● Aim of the exercise
Set down each line of the material that follows exactly, and leave its pictures out.

● Data section
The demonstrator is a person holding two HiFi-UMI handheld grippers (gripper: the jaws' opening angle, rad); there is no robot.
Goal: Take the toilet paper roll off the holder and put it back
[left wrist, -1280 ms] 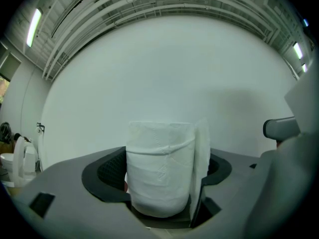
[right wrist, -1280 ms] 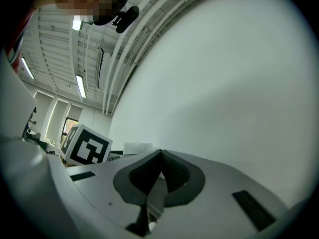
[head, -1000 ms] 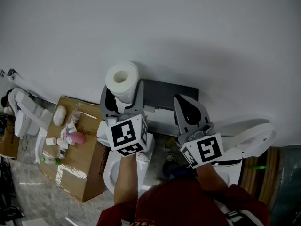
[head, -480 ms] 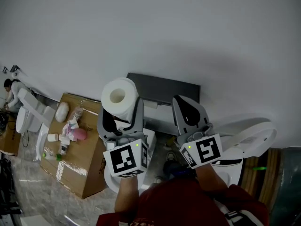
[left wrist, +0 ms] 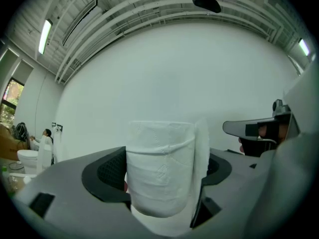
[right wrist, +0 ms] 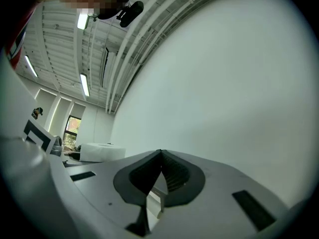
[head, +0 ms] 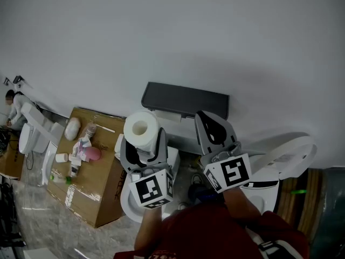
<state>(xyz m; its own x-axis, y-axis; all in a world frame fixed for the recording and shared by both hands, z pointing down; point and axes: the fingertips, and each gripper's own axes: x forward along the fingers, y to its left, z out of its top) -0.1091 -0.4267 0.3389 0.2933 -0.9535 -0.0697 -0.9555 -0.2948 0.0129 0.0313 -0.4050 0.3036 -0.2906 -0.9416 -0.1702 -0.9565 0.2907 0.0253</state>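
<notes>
A white toilet paper roll [head: 142, 129] [left wrist: 160, 168] stands upright between the jaws of my left gripper [head: 142, 143] [left wrist: 162, 176], which is shut on it. The roll's hollow core faces up in the head view. The dark grey holder [head: 185, 100] is fixed to the white wall, just above and to the right of the roll, and carries nothing. My right gripper [head: 214, 124] [right wrist: 158, 171] is held below the holder's right end with its jaws pressed together and nothing between them. From the right gripper view the roll [right wrist: 102, 151] shows at the left.
A cardboard box [head: 86, 185] with small bottles and a pink item [head: 90, 154] lies at the lower left. White toilets sit below the grippers [head: 132, 201] and at right [head: 280, 161]. Another toilet [head: 32, 136] and a person [head: 12, 104] are at the far left.
My left gripper has drawn the roll down and toward me, away from the holder, which now shows in full. The right gripper has barely moved.
</notes>
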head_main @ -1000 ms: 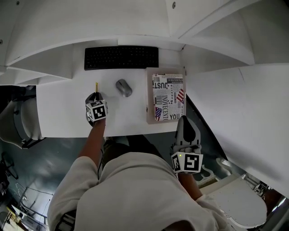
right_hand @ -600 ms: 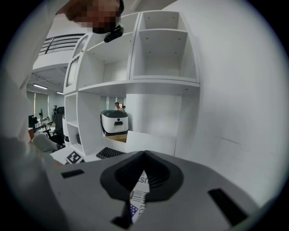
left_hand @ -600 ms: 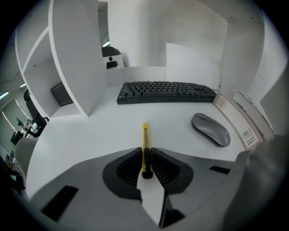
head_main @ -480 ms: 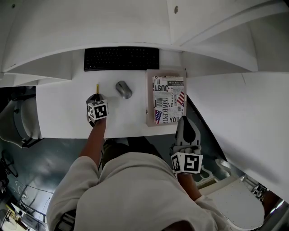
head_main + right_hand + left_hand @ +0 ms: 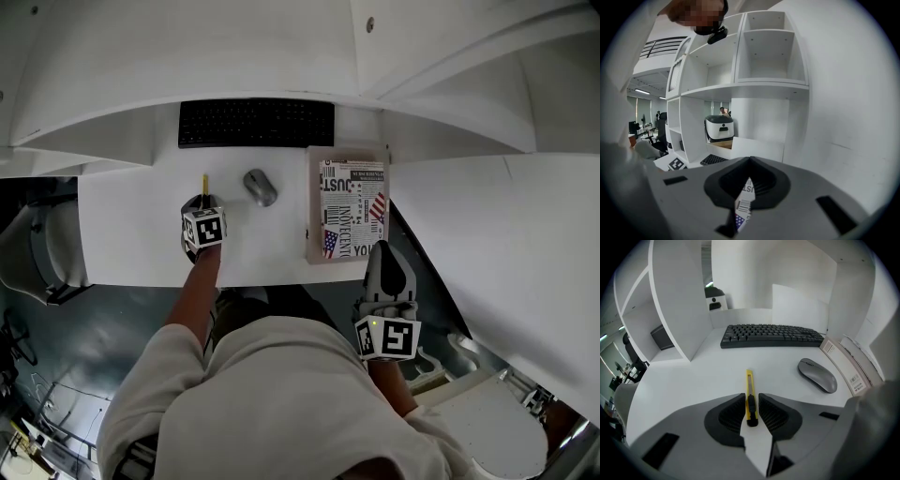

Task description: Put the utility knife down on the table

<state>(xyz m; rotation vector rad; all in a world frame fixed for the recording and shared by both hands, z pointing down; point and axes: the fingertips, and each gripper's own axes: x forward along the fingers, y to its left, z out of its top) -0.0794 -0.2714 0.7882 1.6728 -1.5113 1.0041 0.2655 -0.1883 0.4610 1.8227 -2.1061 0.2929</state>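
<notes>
The yellow utility knife (image 5: pixel 749 390) lies flat on the white table (image 5: pixel 693 380), its black slider end between my left gripper's (image 5: pixel 751 398) jaws. Those jaws are opening, and a thin gap shows beside the knife, so the pads no longer press it. From the head view the knife's yellow tip (image 5: pixel 204 183) pokes out beyond the left gripper (image 5: pixel 202 202), which points steeply down at the table. My right gripper (image 5: pixel 382 253) hovers off the table's front edge, just below a printed box. Its jaws (image 5: pixel 750 160) meet at the tips with nothing held.
A black keyboard (image 5: pixel 256 122) lies at the back of the table and a grey mouse (image 5: pixel 260 187) sits just right of the knife. The printed box (image 5: pixel 347 204) lies on the table's right side. White shelving (image 5: pixel 740 70) rises behind, and a partition panel (image 5: pixel 675 296) stands left.
</notes>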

● Reply
The demonstrator is a person holding two HiFi-UMI handheld grippers (gripper: the jaws' opening angle, rad); there is no robot.
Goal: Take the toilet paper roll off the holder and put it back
[left wrist, -1280 ms] 
[right wrist, -1280 ms] 
[head, -1000 ms] 
[head, -480 ms] 
[left wrist, +0 ms] 
[right wrist, +0 ms] 
[head, +0 ms] 
<state>(xyz m; its own x-axis, y-axis; all in a world frame fixed for the recording and shared by both hands, z pointing down; point and axes: the fingertips, and each gripper's own axes: x forward along the fingers, y to its left, z out of its top) -0.1091 -0.4267 0.3389 0.2933 -0.9535 -0.0697 -0.9555 -0.2948 0.0129 0.0313 -0.4050 0.3036 -0.2906 -0.9416 -0.1702 -0.9565 0.2907 0.0253</state>
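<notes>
A white toilet paper roll [head: 142, 129] [left wrist: 160, 168] stands upright between the jaws of my left gripper [head: 142, 143] [left wrist: 162, 176], which is shut on it. The roll's hollow core faces up in the head view. The dark grey holder [head: 185, 100] is fixed to the white wall, just above and to the right of the roll, and carries nothing. My right gripper [head: 214, 124] [right wrist: 158, 171] is held below the holder's right end with its jaws pressed together and nothing between them. From the right gripper view the roll [right wrist: 102, 151] shows at the left.
A cardboard box [head: 86, 185] with small bottles and a pink item [head: 90, 154] lies at the lower left. White toilets sit below the grippers [head: 132, 201] and at right [head: 280, 161]. Another toilet [head: 32, 136] and a person [head: 12, 104] are at the far left.
My left gripper has drawn the roll down and toward me, away from the holder, which now shows in full. The right gripper has barely moved.
</notes>
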head_main @ -1000 ms: 
right_hand @ -600 ms: 
left_hand @ -600 ms: 
head_main @ -480 ms: 
head_main + right_hand + left_hand @ +0 ms: 

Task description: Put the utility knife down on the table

<state>(xyz m; rotation vector rad; all in a world frame fixed for the recording and shared by both hands, z pointing down; point and axes: the fingertips, and each gripper's own axes: x forward along the fingers, y to its left, z out of its top) -0.0794 -0.2714 0.7882 1.6728 -1.5113 1.0041 0.2655 -0.1883 0.4610 1.8227 -2.1061 0.2929</state>
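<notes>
The yellow utility knife (image 5: pixel 749 390) lies flat on the white table (image 5: pixel 693 380), its black slider end between my left gripper's (image 5: pixel 751 398) jaws. Those jaws are opening, and a thin gap shows beside the knife, so the pads no longer press it. From the head view the knife's yellow tip (image 5: pixel 204 183) pokes out beyond the left gripper (image 5: pixel 202 202), which points steeply down at the table. My right gripper (image 5: pixel 382 253) hovers off the table's front edge, just below a printed box. Its jaws (image 5: pixel 750 160) meet at the tips with nothing held.
A black keyboard (image 5: pixel 256 122) lies at the back of the table and a grey mouse (image 5: pixel 260 187) sits just right of the knife. The printed box (image 5: pixel 347 204) lies on the table's right side. White shelving (image 5: pixel 740 70) rises behind, and a partition panel (image 5: pixel 675 296) stands left.
</notes>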

No part of the answer remains open.